MATERIAL PROVIDED →
[Start of Attachment]
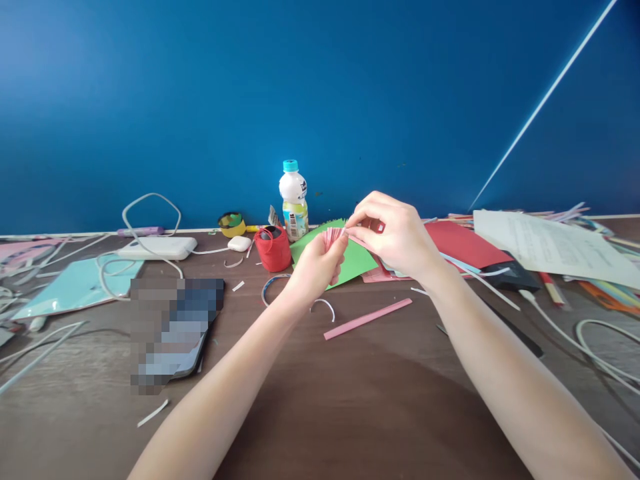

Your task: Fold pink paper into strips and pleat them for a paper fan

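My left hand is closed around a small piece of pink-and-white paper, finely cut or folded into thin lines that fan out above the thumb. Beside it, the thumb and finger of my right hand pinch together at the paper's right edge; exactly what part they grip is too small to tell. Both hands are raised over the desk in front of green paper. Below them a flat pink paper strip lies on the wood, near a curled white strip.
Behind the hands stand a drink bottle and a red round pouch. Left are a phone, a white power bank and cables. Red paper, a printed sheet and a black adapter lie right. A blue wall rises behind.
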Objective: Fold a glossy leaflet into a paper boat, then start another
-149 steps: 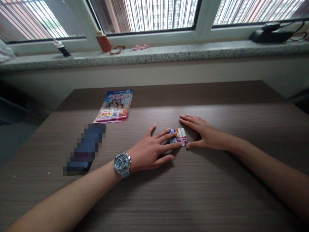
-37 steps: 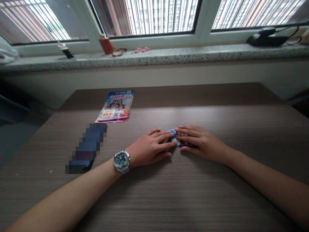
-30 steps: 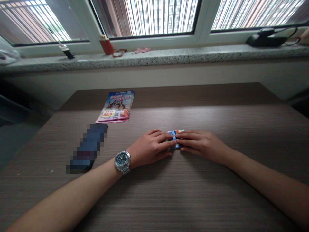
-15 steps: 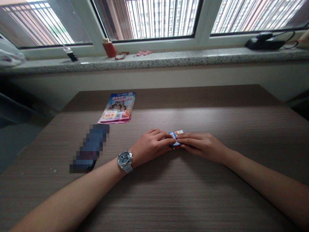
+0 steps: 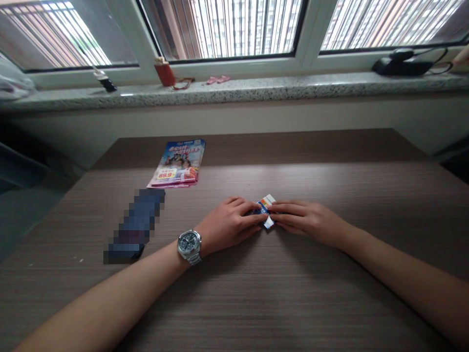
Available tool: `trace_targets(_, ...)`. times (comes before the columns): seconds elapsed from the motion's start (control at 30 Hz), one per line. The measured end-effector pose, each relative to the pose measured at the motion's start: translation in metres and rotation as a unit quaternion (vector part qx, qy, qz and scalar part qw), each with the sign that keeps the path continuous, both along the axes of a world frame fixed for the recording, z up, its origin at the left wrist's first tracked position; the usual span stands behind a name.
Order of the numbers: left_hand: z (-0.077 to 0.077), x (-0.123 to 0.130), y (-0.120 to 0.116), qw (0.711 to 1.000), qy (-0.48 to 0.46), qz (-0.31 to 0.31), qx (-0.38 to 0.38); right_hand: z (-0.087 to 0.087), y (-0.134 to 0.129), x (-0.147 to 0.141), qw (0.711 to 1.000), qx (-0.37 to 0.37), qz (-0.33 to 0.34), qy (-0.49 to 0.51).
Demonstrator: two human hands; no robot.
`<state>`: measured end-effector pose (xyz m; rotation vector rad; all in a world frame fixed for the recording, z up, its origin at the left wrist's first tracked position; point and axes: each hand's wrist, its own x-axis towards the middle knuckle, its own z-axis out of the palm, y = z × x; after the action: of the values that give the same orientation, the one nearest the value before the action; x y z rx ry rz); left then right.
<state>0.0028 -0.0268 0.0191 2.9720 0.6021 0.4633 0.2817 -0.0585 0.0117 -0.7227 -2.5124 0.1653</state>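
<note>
Between my hands, on the table (image 5: 234,293), is a small folded piece of printed paper (image 5: 267,200) in blue, orange and white. It sits at a slant, with a white corner showing at its near end. From the left side, my left hand (image 5: 232,219) has its fingertips closed on the paper; a steel watch (image 5: 189,243) is on that wrist. On the opposite side, my right hand (image 5: 313,220) presses its fingertips together on the paper's right edge. Fingers cover part of the folds.
A stack of colourful leaflets (image 5: 179,161) lies at the back left. Nearer, left of my left hand, is a dark pixelated phone-like object (image 5: 137,225). The granite windowsill (image 5: 278,90) carries a red container (image 5: 164,73), pink items (image 5: 218,79) and a black device (image 5: 403,63).
The folded paper has turned from nearly square-on to a slant, and its near end now shows white instead of red lettering. My hands stay in almost the same place.
</note>
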Motion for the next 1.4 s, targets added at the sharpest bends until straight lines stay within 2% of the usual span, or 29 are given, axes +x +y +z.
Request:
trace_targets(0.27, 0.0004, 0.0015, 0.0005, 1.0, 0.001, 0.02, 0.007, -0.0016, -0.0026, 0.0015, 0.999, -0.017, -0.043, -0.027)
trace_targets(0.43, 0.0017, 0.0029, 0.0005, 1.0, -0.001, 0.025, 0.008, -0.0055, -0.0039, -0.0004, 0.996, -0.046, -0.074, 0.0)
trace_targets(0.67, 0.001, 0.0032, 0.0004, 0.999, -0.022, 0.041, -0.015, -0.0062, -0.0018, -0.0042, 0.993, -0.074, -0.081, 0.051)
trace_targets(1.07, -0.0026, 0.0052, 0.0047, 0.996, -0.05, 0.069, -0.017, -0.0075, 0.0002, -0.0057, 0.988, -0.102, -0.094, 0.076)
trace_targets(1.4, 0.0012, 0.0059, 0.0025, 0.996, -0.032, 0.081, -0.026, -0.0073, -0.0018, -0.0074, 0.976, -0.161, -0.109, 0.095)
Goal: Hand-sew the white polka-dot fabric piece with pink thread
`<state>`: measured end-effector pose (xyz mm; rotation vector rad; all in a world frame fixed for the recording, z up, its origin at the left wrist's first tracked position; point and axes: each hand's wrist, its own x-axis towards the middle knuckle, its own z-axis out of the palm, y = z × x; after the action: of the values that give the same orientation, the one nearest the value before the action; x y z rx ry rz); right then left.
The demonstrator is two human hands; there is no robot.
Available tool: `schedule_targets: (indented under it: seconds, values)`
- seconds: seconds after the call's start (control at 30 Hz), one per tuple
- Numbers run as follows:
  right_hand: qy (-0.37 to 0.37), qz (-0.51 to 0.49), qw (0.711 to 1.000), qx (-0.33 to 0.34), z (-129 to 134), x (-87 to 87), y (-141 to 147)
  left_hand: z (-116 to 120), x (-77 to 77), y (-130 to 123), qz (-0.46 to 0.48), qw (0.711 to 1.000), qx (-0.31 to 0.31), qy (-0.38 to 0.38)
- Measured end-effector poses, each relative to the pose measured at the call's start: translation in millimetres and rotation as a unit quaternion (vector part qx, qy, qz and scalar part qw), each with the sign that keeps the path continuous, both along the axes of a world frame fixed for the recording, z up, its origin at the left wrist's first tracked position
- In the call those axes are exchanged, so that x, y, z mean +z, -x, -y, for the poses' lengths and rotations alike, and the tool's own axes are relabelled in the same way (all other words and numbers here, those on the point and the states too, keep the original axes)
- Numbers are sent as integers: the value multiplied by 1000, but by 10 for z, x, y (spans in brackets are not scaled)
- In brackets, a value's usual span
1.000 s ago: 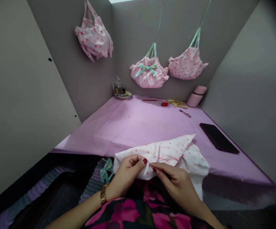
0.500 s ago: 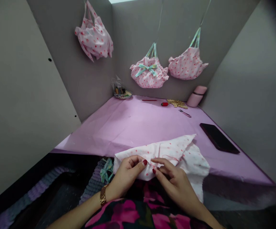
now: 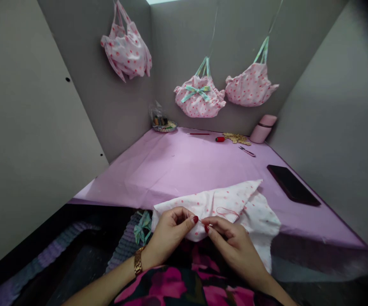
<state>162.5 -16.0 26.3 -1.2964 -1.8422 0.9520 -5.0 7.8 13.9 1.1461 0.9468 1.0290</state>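
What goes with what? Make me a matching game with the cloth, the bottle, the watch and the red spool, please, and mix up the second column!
Things
1. cloth
2. bottle
3. watch
4. spool

Where or what colour
A. gold
B. next to the beige pile
C. white with reddish dots, held in the left hand
D. pink, at the back right of the table

Right pairs: 1-C, 2-D, 3-A, 4-B
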Motion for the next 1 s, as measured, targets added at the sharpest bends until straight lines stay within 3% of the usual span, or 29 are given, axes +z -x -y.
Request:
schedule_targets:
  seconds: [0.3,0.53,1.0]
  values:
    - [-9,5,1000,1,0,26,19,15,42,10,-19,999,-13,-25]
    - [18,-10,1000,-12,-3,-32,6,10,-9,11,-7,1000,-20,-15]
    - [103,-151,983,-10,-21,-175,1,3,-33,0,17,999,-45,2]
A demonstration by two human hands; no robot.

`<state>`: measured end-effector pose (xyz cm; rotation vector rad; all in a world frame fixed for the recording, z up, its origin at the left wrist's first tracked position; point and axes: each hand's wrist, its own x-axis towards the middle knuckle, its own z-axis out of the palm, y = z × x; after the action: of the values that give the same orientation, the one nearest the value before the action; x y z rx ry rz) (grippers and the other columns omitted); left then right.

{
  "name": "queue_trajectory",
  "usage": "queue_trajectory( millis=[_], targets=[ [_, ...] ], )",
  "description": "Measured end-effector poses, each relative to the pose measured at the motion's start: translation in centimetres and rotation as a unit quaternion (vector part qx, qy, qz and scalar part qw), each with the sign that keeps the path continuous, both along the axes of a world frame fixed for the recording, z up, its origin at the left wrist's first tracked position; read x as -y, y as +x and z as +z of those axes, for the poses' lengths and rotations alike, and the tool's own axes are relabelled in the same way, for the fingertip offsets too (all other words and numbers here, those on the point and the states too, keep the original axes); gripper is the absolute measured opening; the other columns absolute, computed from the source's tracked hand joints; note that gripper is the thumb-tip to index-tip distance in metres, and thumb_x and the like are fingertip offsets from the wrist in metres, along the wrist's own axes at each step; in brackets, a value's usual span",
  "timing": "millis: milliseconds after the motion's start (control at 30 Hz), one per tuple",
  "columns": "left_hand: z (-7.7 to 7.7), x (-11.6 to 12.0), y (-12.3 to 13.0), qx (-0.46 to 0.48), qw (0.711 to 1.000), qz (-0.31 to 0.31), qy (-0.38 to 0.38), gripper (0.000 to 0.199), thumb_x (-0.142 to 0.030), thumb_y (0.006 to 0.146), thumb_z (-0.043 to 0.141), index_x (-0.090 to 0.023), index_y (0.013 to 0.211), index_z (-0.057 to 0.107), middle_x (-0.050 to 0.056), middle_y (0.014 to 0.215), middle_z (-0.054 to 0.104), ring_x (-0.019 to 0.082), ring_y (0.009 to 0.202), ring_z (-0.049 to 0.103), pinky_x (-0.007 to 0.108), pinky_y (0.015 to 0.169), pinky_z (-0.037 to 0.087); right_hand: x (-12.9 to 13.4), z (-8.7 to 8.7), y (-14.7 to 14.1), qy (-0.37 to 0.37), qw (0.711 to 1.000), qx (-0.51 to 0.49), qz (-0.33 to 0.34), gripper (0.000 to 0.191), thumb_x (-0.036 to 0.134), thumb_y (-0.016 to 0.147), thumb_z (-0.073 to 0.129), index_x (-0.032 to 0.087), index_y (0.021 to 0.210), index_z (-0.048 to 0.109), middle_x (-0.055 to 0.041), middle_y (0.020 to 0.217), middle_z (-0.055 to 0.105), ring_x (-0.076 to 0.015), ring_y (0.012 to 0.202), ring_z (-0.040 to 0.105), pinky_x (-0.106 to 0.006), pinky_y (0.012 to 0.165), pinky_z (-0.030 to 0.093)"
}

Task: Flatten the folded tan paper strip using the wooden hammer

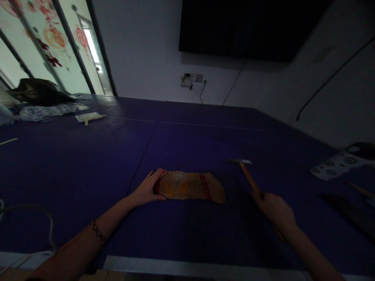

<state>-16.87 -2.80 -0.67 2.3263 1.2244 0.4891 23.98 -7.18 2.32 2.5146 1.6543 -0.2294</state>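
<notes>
Clasps the left end of the packet (190, 187) with the left hand (149, 187), thumb at the near edge and fingertips over the far edge, spread just wide enough to span the width. Grips the hammer (249, 177) in the right hand (277, 212), fingers curled tight round the handle, with the butt showing behind the fist and the head to the far side, right of the packet and apart from it. Cannot tell from this view whether to call the head raised or resting on the table (181, 144).

Find the packet on the near part of the table, long side running left to right, brown and mottled, crossed by red at the right, with dark lettering between and a rough right end. Well apart, find a white case (331, 168) at the right and a white tray (88, 116) at the far left.

Judge the step as steadying the packet and readying the hammer, with no contact between the two yet. For the next move with the hammer, seems to call for bringing the head left over the free right part of the packet, away from the left fingers, while pinning the left end firmly against sliding.
</notes>
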Motion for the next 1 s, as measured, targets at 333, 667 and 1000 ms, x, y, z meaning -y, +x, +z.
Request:
queue_trajectory(
  millis=[333,667,1000],
  targets=[
    [-0.8,-0.2,-0.4,0.019,0.999,0.000,0.028,0.091,-0.050,0.059,0.062,-0.018,0.131,0.016,0.014,0.135,0.031,0.026,0.127,0.022,0.049,0.104,0.008,-0.4,-0.7,0.7,0.006,1.000,0.012,0.004,0.053,0.045,0.082,0.025,0.008,0.085,0.064,-0.0206,0.087,0.065,-0.0286,0.079,0.063,-0.033,0.060,0.046],
    [-1.5,-0.5,-0.6,0.090,0.995,0.030,0.040,0.091,-0.043,0.058,0.066,-0.019,0.130,0.016,0.013,0.130,0.040,0.026,0.123,0.030,0.048,0.104,0.010,-0.6,-2.3,-0.1,0.053,0.997,0.060,-0.001,0.043,0.040,0.082,0.035,0.006,0.083,0.062,-0.0201,0.078,0.065,-0.0335,0.075,0.063,-0.041,0.063,0.046],
    [-0.8,-0.5,0.4,0.220,0.975,0.030,0.000,0.088,-0.034,0.061,0.067,-0.021,0.129,0.013,0.012,0.128,0.040,0.023,0.119,0.037,0.042,0.101,0.025,-1.0,-2.1,-2.6,0.216,0.973,0.051,0.057,0.027,0.027,0.076,0.047,0.004,0.090,0.053,-0.0294,0.097,0.052,-0.0406,0.093,0.051,-0.051,0.069,0.041]
  ],
)
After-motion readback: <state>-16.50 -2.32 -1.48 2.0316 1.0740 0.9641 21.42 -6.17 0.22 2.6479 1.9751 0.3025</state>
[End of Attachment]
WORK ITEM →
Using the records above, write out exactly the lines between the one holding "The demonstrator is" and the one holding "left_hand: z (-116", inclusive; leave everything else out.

FINISHED EXERCISE →
The demonstrator is two human hands; there is no robot.
Available tool: `schedule_targets: (indented under it: seconds, values)`
- seconds: seconds after the call's start (control at 30 Hz), one per tuple
- Numbers run as follows:
  right_hand: qy (-0.37 to 0.37), qz (-0.51 to 0.49), qw (0.711 to 1.000), qx (-0.33 to 0.34), z (-129 to 134), x (-87 to 87), y (-141 to 147)
  left_hand: z (-116 to 120), x (-77 to 77), y (-130 to 123), qz (-0.46 to 0.48), qw (0.711 to 1.000), qx (-0.31 to 0.31), qy (-0.38 to 0.38)

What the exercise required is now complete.